▶ _Activity_
Copy each line of the entries beneath that contains the word "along".

[Collection entries]
+ + + + + + +

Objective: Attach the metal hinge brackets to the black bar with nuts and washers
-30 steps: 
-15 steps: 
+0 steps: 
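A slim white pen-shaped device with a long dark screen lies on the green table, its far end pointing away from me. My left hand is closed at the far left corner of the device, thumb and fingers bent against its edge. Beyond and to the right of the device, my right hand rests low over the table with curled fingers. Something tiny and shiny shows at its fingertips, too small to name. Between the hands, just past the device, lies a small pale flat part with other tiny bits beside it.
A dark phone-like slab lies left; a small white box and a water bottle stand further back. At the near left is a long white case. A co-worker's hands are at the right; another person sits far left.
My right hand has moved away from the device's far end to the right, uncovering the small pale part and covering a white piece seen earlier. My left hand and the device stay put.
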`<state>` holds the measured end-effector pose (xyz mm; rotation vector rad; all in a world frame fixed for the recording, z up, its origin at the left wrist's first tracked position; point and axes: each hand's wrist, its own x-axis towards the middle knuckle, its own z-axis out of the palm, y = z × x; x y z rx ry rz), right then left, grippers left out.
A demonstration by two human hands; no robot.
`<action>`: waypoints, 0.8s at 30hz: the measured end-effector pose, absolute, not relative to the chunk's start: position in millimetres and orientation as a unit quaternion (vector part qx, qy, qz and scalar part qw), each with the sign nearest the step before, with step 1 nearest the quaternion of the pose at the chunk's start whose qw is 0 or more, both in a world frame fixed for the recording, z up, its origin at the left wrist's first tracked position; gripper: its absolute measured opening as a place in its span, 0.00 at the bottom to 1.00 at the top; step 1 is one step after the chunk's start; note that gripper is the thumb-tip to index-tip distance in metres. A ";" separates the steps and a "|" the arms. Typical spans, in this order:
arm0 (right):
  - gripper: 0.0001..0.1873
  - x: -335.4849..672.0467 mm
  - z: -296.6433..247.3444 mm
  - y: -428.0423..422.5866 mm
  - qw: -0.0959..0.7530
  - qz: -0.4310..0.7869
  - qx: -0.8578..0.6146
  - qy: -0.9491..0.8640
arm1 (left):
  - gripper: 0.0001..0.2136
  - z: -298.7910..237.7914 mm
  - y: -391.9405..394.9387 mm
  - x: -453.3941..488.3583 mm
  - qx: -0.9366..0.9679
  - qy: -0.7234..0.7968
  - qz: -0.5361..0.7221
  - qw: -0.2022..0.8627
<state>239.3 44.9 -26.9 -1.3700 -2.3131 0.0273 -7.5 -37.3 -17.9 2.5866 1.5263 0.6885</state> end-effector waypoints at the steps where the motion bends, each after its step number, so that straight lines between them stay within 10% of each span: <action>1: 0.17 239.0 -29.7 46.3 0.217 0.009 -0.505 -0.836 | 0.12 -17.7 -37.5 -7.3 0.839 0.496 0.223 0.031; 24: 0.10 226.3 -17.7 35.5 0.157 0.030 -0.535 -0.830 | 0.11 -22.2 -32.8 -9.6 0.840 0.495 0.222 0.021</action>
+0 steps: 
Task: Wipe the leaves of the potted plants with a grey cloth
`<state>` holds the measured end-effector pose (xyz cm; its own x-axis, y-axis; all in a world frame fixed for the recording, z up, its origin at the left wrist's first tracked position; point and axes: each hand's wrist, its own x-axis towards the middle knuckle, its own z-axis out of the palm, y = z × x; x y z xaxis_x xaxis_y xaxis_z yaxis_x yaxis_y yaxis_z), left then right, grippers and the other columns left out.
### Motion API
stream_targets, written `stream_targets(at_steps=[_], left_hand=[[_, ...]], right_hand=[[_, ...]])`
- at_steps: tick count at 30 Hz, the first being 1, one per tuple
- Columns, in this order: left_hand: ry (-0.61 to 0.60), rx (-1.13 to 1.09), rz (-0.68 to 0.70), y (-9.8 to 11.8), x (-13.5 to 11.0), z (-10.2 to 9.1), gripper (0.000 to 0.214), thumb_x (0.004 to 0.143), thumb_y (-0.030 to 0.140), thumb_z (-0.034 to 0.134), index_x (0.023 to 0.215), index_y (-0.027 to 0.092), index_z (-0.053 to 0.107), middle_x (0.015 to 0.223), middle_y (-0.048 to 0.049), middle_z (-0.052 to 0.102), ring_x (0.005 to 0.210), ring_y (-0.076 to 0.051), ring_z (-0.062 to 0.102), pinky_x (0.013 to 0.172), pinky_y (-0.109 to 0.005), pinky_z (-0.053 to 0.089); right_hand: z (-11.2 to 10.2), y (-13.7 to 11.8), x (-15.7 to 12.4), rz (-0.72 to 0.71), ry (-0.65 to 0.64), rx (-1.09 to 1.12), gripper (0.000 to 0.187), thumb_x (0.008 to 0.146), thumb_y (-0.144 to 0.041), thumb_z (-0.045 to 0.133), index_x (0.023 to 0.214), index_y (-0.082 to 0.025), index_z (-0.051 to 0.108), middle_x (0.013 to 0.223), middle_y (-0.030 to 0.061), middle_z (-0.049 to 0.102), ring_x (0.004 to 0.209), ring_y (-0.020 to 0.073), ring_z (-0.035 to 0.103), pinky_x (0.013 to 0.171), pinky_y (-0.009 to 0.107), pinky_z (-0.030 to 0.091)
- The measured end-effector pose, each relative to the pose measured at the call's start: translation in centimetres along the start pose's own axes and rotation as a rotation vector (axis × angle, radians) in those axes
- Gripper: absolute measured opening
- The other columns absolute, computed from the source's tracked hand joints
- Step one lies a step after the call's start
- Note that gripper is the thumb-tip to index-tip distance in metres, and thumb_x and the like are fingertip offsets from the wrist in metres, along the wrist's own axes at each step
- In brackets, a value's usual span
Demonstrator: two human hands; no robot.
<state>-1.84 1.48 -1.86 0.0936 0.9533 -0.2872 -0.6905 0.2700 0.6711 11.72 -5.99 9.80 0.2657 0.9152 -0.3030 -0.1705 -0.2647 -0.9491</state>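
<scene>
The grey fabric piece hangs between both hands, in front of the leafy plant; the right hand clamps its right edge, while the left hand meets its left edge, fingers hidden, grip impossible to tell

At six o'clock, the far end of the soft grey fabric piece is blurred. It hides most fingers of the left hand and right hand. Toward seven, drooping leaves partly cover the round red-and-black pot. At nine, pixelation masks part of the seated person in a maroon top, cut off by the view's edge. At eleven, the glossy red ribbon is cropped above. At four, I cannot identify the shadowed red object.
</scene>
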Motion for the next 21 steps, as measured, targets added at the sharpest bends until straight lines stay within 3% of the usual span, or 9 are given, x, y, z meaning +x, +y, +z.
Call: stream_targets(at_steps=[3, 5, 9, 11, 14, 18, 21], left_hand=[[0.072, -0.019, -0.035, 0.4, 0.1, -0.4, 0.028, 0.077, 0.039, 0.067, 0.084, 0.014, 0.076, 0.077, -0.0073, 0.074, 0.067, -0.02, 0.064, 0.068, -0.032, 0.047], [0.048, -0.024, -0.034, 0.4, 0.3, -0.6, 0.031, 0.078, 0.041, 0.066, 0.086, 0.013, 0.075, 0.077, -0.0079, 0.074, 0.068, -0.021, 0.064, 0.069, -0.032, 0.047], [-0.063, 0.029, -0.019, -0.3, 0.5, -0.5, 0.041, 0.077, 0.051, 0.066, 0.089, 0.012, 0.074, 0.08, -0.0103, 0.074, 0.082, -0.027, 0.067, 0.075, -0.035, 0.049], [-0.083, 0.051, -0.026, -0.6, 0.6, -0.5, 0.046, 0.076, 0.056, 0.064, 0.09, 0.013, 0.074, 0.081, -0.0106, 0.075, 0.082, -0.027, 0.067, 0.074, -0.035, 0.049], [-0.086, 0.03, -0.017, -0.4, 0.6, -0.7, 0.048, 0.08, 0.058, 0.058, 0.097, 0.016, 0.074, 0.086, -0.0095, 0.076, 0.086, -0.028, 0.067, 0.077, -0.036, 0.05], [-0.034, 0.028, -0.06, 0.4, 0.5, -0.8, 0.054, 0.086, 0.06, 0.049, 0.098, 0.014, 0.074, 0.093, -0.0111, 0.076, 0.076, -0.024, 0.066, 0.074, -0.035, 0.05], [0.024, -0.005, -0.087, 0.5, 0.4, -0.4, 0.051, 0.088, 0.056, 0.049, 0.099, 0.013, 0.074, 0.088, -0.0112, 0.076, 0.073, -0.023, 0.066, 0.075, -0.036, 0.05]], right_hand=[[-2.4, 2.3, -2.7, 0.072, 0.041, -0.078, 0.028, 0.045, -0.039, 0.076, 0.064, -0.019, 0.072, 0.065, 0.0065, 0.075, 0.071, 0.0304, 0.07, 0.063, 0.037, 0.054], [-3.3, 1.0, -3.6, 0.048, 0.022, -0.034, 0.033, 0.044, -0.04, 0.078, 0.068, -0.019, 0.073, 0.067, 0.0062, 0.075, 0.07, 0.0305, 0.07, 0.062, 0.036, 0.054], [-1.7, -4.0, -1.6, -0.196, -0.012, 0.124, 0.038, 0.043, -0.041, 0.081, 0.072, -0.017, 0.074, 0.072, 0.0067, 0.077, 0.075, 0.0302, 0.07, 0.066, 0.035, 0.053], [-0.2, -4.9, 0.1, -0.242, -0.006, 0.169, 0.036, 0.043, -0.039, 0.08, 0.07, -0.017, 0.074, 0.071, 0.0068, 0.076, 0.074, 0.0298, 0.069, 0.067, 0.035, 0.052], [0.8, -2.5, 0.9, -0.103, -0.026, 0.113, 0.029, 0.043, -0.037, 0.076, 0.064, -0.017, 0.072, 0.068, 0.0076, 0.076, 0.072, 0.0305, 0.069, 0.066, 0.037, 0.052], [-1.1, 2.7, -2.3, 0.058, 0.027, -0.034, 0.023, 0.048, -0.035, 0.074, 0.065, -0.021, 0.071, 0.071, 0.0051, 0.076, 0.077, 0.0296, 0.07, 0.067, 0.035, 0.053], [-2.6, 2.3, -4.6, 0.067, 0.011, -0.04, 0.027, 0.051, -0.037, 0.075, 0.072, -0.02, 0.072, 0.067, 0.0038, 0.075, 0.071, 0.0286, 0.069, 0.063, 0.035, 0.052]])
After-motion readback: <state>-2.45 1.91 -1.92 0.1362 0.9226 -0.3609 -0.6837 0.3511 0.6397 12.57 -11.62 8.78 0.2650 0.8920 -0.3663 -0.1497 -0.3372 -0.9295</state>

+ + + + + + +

▶ _Exercise output_
- The measured end-effector pose, each relative to the pose measured at the call's start: translation in centimetres along the start pose's own axes and rotation as a rotation vector (axis × angle, radians) in those axes
- Note that gripper is the thumb-tip to index-tip distance in metres, and thumb_x and the like are fingertip offsets from the wrist in metres, along the wrist's own axes at each step

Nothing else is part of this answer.